MEDAN - Anggota Komunitas Kredit Macet (KKM) terus mengupgrade wawasan dan pengetahuannya, menyikapi kemungkinan aset yang dijadikan jaminan dilelang pihak kreditur, setelah nasabah gagal bayar terhadap bantuan permodalan yang diperoleh. Seperti yang digelar di Bakmi Jonlau, Citra Land Gama City Ruko R3, Kamis (4/11/2021). Sharing dan diskusi yang mengusung tema 'Kredit macet aset (jaminan) nasabah di cessie oleh pihak bank' diikuti puluhan pelaku usaha dengan menghadirkan narasumber, Edo Kurnia dari Lembaga Perlindungan Konsumen Nasional (LPKN).

diskusi KKM

Saat ini sebut Edo, pengusaha kesulitan dalam membayarkan kewajibannya. Kondisi seperti ini sangat berat bagi pengusaha, terlebih dengan surat peringatan yang diterima serta adanya ancaman lelang terhadap aset yang dijadikan agunan dari kreditur.

Edo menyebutkan sejak pandemi Covid-19, dua tahun terakhir jumlah pelaku usaha dampingan pihaknya karena terjerat kredit macet mengalami peningkatan signifikan. Jumlahnya mencapai 70% hingga 80% dibandingkan sebelum Corona.

Dengan kondisi seperti ini, hal pertama yang harus dilakukan pengusaha mencari bantuan melalui perkumpulan. Tujuannya agar terbuka pikirannya, melakukan hal-hal yang dapat membangkitkan kembali usahanya.

Sebab tidak sedikit pelaku usaha lanjutnya, yang memanfaatkan kemudahan bantuan permodalan dari perbankan melalui kredit untuk mengembangkan bisnis, tidak lagi sanggup dibayarkan kewajibannya. Sehingga, aset yang dijadikan agunan, akhirnya dilelang.

Edo juga menambahkan, dalam proses aset nasabah kredit macet yang dijadikan jaminan tersebut ada tiga mekanisme yang dilakukan kreditur. Salah satunya cessie, disini kreditur melakukan pengalihan kredit kepada pihak ketiga. Namun, tetap mengacu pada perjanjian awal.

"Disini, utangnya yang dialihkan pada pihak ketiga, bisa pribadi ataupun korporasi," ujarnya.

Kemudian ada mekanisme aida.
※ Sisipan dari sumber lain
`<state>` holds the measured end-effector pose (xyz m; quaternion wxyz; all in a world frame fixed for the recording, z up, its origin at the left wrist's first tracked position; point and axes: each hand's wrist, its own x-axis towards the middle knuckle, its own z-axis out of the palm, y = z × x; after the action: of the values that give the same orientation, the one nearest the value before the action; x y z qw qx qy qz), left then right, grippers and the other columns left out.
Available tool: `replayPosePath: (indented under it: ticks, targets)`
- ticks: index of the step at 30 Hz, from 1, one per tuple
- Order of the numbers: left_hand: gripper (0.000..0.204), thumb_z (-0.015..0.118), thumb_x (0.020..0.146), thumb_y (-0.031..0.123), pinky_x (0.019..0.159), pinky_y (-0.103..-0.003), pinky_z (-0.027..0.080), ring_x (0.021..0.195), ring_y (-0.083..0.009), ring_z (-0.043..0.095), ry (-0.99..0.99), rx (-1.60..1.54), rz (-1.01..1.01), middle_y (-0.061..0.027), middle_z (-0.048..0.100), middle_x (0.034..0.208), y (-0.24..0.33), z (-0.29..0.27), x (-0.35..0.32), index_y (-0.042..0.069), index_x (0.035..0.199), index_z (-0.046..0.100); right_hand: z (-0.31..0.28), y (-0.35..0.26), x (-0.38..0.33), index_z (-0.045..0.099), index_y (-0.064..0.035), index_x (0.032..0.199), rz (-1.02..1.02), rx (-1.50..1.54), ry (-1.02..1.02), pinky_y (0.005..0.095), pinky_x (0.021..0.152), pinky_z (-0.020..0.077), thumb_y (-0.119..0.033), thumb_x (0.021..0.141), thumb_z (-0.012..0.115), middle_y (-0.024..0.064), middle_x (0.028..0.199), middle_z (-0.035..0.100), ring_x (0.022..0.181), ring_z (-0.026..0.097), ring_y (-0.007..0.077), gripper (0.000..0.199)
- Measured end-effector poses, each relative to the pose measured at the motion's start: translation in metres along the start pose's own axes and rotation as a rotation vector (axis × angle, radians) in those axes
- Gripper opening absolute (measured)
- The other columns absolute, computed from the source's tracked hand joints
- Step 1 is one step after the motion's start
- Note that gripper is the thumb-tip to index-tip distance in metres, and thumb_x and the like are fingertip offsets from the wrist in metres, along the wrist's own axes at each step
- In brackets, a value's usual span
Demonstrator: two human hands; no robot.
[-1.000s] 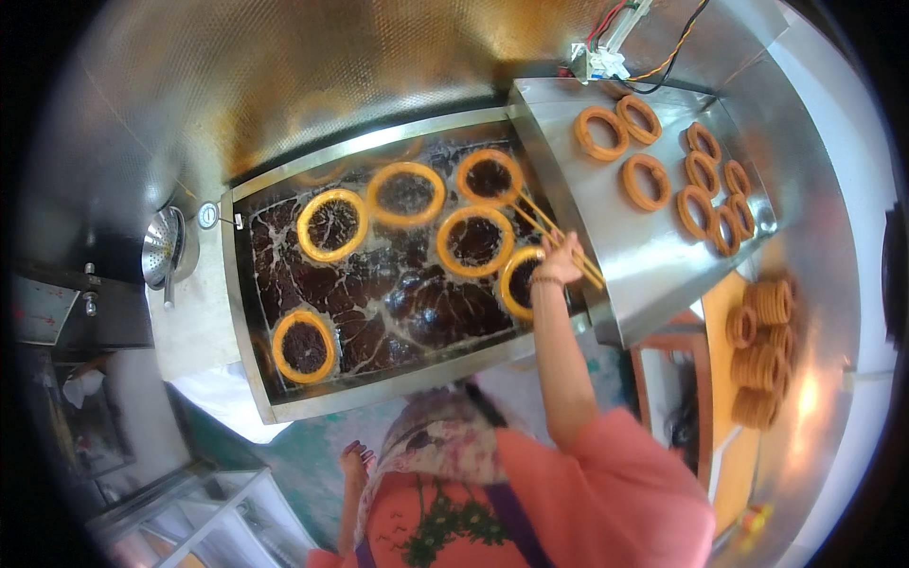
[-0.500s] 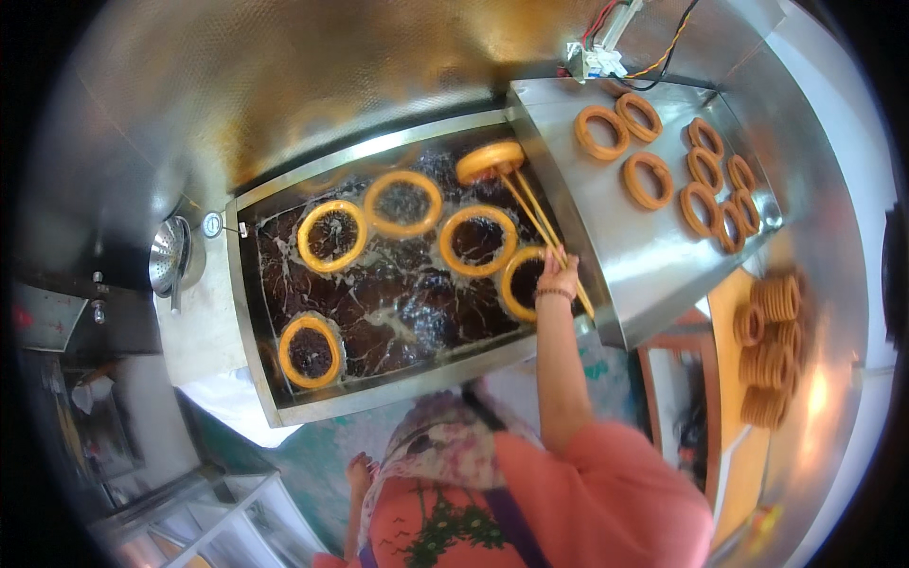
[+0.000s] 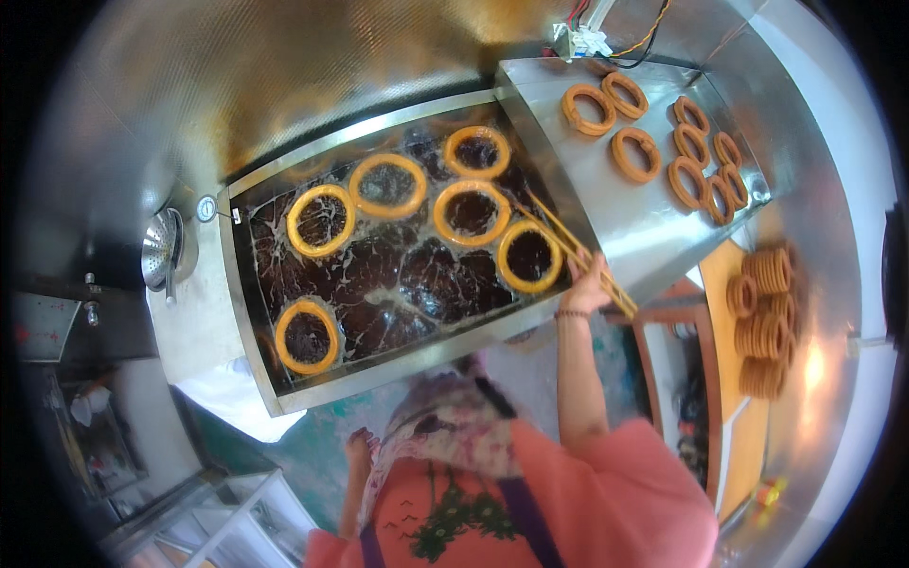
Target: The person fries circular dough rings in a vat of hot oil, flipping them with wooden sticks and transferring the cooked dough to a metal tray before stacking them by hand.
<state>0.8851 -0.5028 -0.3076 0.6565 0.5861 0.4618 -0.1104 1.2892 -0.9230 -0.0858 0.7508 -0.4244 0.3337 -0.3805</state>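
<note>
My right hand (image 3: 585, 295) grips a pair of long wooden chopsticks (image 3: 568, 251) at the fryer's right front corner. Their tips reach over the dark oil between two golden dough rings, one (image 3: 529, 256) nearest the hand and one (image 3: 472, 212) just behind it. Several more rings float in the steel fryer vat (image 3: 248, 312), among them one (image 3: 476, 151) at the back right and one (image 3: 306, 336) alone at the front left. My left hand (image 3: 360, 443) hangs low beside my patterned apron; its fingers are too small to read.
A sloped steel draining tray (image 3: 644, 222) to the right of the vat carries several fried rings. Stacks of finished rings (image 3: 765, 317) sit on an orange surface further right. A metal skimmer (image 3: 161, 251) hangs left of the vat. Wires (image 3: 592, 36) run at the back.
The chopsticks lifted and turned the back-right ring, which now lies flat in the oil. My right hand has drawn back toward the front, with the tips now between the two nearer rings.
</note>
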Motion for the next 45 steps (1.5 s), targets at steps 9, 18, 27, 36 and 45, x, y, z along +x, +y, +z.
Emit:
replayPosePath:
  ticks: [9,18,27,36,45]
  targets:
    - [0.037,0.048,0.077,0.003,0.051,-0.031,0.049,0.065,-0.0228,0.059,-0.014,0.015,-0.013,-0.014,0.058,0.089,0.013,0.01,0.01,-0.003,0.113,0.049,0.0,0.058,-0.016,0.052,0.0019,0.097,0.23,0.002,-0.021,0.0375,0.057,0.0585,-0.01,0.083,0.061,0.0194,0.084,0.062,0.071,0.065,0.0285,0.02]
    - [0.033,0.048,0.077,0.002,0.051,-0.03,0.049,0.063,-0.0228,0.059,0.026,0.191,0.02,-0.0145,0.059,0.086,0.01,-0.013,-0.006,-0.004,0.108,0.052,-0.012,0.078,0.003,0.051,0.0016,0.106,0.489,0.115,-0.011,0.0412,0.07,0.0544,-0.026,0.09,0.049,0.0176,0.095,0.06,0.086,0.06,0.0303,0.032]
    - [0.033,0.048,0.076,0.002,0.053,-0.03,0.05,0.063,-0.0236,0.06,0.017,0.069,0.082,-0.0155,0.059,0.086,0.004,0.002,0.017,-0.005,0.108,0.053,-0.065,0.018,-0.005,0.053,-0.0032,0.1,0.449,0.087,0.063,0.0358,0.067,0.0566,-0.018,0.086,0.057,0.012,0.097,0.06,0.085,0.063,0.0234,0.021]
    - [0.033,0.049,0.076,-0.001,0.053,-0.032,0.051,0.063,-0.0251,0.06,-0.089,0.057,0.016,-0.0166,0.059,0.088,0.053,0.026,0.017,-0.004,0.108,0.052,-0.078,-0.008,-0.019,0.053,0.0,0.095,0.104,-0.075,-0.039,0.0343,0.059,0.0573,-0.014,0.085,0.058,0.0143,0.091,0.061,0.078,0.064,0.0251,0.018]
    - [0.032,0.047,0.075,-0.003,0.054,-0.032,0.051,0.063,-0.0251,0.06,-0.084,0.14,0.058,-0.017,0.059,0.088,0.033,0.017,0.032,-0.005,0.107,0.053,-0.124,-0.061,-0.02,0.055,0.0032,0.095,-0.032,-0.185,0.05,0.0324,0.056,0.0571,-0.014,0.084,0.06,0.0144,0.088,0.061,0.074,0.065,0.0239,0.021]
Dalam mekanisme ini, kreditur melakukan pengalihan agunan, bisa melalui lelang atau dengan perpindahan dibawah tangan. Serta mekanisme ketiga dengan menjualkan aset sesuai persetujuan nasabah.

"Sebenarnya kita mengajukan pinjaman ke bank dengan jaminan tujuannya untuk menjadi mitra, untuk memulai usaha. Saling menguntungkan," ujarnya.

Seharusnya sambungnya, jika ada hal seperti ini (gagal bayar), kreditur memberikan keringanan, serta menanggapinya dengan cara yang santun. Agar pelaku usaha tidak merasa dikecilkan. Selain itu juga jangan memberikan peringatan apalagi ancaman lelang terhadap asetnya. Agar pelaku usaha bisa bangkit dan kembali dapat memenuhi kewajibannya.

Sementara Ketua Forda UKM Sumut, Sri Wahyuni Nukman, mengapresiasi semangat para anggota KKM yang dalam pelaksanaan kegiatan ini memberi respon yang cukup antusias dari pelaku usaha yang ingin belajar lebih jauh tentang bagaimana mengatasi masalah kredit macet.

"Mudah-mudahan ini bisa menyelesaikan masalah. Bisa saling sharing, sehingga mendapatkan solusi," ujarnya.